WHAT IS BEING ASKED ▸ Of the entries below, return exactly those lines that fall between the one containing "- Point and" and the one containing "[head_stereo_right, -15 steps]", the two end lines included.

Records excerpted from a collection:
------------------------------------
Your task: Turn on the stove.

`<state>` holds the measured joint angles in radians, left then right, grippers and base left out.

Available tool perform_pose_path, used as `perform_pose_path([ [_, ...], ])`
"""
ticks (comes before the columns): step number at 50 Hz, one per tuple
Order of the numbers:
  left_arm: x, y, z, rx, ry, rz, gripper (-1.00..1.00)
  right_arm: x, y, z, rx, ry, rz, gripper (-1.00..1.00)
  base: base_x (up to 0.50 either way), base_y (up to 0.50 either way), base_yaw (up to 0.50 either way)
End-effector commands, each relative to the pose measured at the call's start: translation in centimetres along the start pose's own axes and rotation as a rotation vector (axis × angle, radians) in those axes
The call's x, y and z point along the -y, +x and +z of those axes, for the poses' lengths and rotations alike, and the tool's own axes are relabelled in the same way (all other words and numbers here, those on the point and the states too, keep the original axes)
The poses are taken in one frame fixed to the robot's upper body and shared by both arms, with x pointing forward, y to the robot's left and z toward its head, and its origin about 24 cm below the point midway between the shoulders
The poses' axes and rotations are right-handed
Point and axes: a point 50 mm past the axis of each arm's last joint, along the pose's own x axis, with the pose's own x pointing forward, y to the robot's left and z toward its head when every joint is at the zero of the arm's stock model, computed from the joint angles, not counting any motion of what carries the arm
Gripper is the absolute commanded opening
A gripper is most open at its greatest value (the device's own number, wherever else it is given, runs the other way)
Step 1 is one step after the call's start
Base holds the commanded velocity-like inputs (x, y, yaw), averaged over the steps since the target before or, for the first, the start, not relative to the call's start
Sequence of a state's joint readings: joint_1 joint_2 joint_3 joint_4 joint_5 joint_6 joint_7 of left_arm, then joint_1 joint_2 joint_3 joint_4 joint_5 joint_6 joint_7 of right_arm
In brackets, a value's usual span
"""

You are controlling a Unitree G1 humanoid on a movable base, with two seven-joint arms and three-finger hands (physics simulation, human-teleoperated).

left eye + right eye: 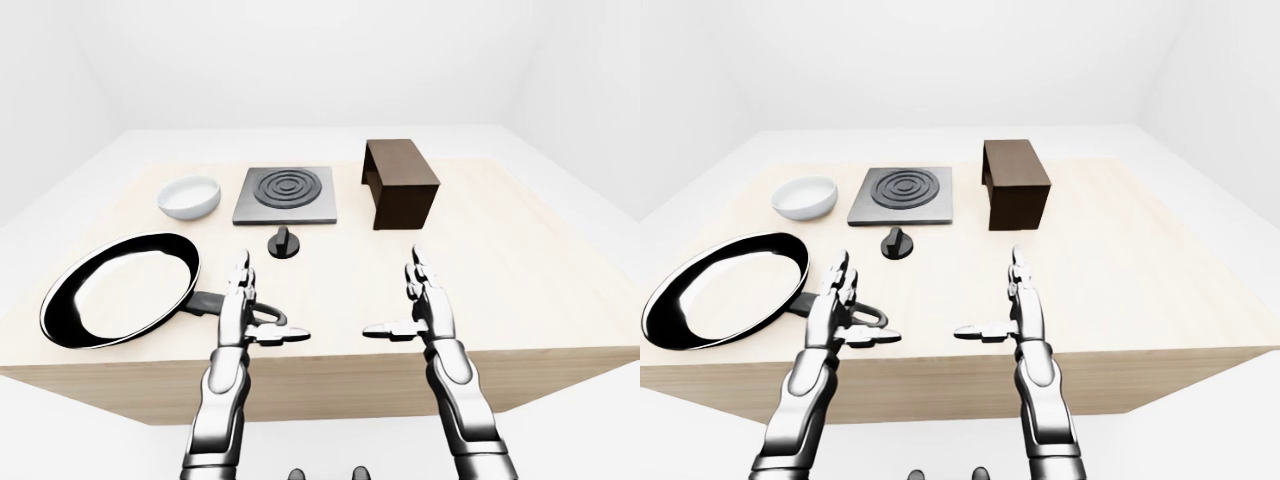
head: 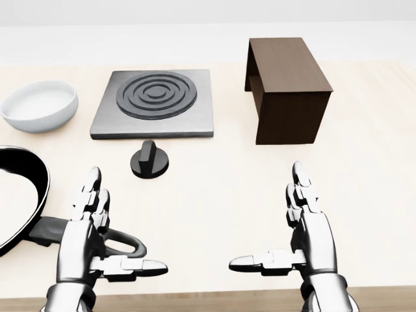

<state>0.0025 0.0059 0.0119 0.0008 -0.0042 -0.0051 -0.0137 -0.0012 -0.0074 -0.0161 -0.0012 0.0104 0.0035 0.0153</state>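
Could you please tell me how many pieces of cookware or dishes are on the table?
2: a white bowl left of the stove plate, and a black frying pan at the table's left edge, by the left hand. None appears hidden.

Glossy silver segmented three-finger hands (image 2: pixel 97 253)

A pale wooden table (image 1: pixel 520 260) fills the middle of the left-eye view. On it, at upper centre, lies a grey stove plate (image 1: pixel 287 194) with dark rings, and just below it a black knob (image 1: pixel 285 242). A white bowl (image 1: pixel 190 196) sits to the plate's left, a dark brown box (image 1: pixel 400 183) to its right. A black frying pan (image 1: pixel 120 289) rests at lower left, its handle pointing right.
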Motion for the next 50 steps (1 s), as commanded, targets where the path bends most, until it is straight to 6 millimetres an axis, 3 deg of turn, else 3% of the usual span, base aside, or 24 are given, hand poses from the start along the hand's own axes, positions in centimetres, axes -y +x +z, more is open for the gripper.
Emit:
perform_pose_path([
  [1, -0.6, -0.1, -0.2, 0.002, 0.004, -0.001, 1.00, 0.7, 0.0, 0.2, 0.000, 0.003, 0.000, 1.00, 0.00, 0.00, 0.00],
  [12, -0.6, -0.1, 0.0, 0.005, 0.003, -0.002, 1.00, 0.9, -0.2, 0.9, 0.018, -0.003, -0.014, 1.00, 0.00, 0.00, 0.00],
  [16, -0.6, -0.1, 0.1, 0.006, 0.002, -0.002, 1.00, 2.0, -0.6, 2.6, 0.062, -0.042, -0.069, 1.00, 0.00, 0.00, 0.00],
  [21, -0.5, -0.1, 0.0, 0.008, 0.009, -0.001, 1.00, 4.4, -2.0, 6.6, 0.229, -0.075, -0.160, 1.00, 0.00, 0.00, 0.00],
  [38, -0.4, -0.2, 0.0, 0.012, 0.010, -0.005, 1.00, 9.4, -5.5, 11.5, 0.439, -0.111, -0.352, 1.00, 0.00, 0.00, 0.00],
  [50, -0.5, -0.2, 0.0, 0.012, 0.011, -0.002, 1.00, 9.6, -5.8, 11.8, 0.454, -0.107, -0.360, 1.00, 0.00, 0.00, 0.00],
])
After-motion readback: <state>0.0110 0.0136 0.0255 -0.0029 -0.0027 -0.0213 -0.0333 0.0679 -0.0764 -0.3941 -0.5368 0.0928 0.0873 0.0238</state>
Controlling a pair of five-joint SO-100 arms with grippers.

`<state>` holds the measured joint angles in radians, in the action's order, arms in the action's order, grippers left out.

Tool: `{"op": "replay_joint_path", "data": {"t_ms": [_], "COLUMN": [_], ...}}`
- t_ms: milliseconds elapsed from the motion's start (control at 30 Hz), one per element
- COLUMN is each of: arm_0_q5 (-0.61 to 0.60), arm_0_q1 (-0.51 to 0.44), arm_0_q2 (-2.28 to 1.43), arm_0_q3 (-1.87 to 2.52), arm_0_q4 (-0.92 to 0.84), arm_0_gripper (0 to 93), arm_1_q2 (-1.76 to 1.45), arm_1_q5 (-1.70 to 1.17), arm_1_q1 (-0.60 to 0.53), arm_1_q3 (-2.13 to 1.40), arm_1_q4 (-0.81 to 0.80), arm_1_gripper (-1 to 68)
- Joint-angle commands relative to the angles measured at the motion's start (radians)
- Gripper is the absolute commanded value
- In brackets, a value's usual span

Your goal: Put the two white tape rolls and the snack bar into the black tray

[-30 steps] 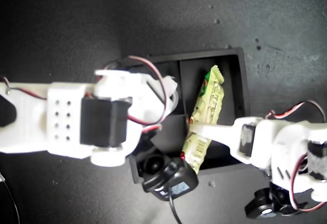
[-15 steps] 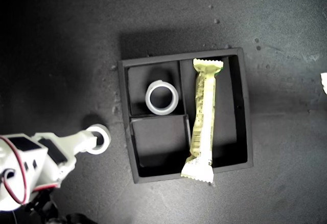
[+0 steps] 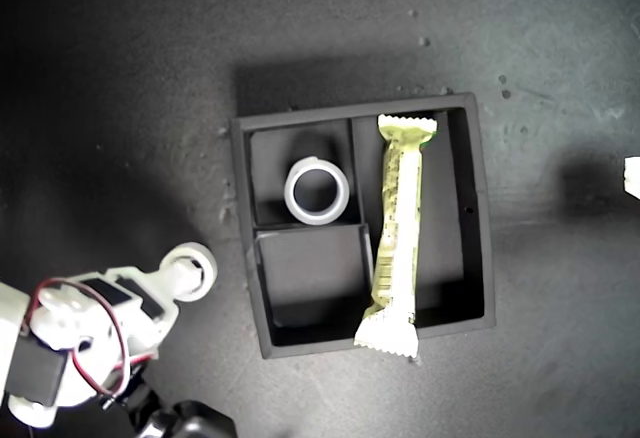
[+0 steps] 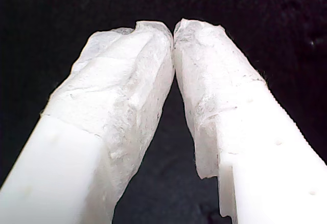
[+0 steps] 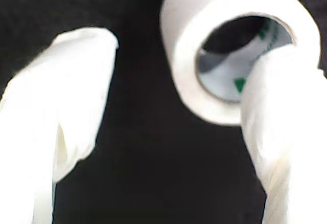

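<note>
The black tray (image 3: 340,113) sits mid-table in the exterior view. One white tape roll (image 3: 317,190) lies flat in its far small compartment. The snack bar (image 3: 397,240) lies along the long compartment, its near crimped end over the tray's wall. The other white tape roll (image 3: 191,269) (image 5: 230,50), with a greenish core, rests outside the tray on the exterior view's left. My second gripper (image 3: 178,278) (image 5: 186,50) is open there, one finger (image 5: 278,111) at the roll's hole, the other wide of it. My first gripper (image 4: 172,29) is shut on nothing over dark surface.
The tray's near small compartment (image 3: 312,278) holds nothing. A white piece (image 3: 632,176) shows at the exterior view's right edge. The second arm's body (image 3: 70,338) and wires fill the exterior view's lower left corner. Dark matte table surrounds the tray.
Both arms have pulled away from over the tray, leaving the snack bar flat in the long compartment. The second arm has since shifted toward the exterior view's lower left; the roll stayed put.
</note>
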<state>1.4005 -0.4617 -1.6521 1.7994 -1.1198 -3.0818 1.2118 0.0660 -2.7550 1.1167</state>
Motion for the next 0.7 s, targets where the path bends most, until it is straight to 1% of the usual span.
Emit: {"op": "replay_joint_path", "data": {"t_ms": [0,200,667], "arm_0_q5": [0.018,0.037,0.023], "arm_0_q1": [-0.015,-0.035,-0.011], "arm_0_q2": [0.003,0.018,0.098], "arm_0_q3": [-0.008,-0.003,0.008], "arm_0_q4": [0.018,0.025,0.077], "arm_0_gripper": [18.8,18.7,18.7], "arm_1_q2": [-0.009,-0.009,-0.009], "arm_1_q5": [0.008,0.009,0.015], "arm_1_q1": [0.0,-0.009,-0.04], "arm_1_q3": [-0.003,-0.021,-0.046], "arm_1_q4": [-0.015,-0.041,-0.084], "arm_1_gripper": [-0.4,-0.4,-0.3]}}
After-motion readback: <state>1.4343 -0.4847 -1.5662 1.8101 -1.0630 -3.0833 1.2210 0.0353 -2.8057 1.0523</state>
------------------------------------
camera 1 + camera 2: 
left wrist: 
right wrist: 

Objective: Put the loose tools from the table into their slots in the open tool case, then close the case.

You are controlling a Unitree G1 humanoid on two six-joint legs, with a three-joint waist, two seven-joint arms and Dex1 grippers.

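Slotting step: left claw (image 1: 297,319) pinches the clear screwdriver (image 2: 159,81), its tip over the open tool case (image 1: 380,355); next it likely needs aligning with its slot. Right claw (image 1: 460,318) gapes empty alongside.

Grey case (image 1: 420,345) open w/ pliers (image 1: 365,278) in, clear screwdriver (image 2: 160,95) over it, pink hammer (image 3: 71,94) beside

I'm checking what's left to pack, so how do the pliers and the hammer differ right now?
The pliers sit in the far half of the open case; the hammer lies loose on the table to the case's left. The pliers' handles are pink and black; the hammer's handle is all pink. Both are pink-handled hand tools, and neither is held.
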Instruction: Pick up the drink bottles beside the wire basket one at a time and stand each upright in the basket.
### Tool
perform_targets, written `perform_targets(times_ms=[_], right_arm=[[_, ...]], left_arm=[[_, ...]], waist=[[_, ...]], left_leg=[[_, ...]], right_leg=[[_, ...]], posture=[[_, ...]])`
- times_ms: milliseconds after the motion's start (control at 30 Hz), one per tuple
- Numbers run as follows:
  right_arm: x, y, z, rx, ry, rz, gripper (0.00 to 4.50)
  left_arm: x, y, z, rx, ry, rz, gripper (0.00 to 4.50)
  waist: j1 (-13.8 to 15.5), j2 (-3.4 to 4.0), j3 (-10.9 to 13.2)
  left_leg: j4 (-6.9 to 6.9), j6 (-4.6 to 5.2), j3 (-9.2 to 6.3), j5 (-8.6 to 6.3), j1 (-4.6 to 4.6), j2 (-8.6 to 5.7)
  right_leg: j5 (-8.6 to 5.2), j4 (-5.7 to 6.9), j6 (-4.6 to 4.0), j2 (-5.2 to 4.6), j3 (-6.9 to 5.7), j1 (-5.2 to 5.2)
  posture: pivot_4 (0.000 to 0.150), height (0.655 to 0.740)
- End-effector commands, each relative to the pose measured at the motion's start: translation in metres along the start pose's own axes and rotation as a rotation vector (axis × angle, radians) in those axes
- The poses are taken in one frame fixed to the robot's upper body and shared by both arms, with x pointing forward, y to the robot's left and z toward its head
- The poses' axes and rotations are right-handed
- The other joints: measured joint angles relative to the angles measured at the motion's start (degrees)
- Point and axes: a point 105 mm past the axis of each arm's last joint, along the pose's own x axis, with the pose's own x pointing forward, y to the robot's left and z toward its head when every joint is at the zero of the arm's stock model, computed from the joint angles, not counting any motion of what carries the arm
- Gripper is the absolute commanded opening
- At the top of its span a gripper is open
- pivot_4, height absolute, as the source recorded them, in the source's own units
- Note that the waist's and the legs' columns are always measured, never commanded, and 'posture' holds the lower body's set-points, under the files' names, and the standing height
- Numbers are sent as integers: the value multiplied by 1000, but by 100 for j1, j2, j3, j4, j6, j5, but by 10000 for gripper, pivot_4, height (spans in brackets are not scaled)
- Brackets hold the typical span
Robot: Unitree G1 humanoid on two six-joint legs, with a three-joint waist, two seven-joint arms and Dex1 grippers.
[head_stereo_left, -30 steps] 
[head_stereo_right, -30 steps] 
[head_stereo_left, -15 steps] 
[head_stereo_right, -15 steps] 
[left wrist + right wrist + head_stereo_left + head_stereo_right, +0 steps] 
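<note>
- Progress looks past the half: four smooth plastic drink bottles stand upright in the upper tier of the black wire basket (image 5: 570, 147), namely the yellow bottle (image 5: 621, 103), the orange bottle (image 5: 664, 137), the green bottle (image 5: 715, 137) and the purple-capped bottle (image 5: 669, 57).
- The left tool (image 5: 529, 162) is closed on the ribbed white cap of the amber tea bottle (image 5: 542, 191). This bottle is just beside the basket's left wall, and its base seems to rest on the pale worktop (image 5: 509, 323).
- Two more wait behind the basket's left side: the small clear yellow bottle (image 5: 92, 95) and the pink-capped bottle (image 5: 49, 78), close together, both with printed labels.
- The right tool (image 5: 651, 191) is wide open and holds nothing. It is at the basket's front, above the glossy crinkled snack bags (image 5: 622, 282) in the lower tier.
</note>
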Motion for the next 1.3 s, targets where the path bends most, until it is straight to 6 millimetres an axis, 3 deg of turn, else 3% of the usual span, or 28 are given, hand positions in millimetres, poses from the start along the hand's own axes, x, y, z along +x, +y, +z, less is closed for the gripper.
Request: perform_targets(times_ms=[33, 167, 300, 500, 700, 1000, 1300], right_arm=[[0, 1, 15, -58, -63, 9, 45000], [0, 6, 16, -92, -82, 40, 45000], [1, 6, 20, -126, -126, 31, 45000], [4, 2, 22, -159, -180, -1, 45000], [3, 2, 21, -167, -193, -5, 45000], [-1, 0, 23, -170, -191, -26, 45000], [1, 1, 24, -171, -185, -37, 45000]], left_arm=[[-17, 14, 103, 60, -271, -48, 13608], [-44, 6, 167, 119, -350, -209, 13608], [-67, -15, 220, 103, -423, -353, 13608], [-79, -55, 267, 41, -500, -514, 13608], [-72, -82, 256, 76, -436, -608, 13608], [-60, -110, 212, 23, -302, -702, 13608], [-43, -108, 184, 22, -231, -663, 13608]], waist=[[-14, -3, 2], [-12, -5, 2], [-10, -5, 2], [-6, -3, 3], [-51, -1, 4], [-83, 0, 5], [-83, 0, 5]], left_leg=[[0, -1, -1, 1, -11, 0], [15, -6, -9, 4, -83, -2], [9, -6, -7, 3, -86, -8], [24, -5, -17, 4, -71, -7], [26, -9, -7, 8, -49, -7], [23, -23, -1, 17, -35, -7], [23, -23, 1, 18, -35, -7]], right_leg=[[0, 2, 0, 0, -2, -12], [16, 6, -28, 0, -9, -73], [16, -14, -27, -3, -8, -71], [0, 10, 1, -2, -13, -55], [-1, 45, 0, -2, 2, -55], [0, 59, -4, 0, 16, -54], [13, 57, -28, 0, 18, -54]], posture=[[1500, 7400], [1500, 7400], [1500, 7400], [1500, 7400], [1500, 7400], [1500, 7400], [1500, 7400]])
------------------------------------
TASK OUTPUT ▸
- Point and axes: a point 105 mm past the axis of each arm's last joint, along the pose's own x axis, with the pose's own x pointing forward, y to the robot's left and z toward its head when every joint is at the zero of the arm's stock model, computed from the joint angles, not counting any motion of what carries the arm
- Gripper is the absolute commanded opening
- At the top of its span a gripper is open
- pivot_4, height absolute, as the source recorded them, in the source's own units
- Note that the waist's and the legs' columns are always measured, never commanded, and 'posture' holds the lower body's set-points, under the files' names, and the standing height
- Numbers are sent as integers: the value multiplied by 1000, but by 100 for j1, j2, j3, j4, j6, j5, but by 10000 for gripper, pivot_4, height (spans in brackets are not scaled)
- Brackets hold the typical span
Robot: Unitree G1 humanoid on two six-joint legs, with a three-joint waist, two seven-joint arms and Dex1 grippers.
[head_stereo_left, -30 steps] 
[head_stereo_right, -30 steps] 
[head_stereo_left, -15 steps] 
[head_stereo_right, -15 steps] 

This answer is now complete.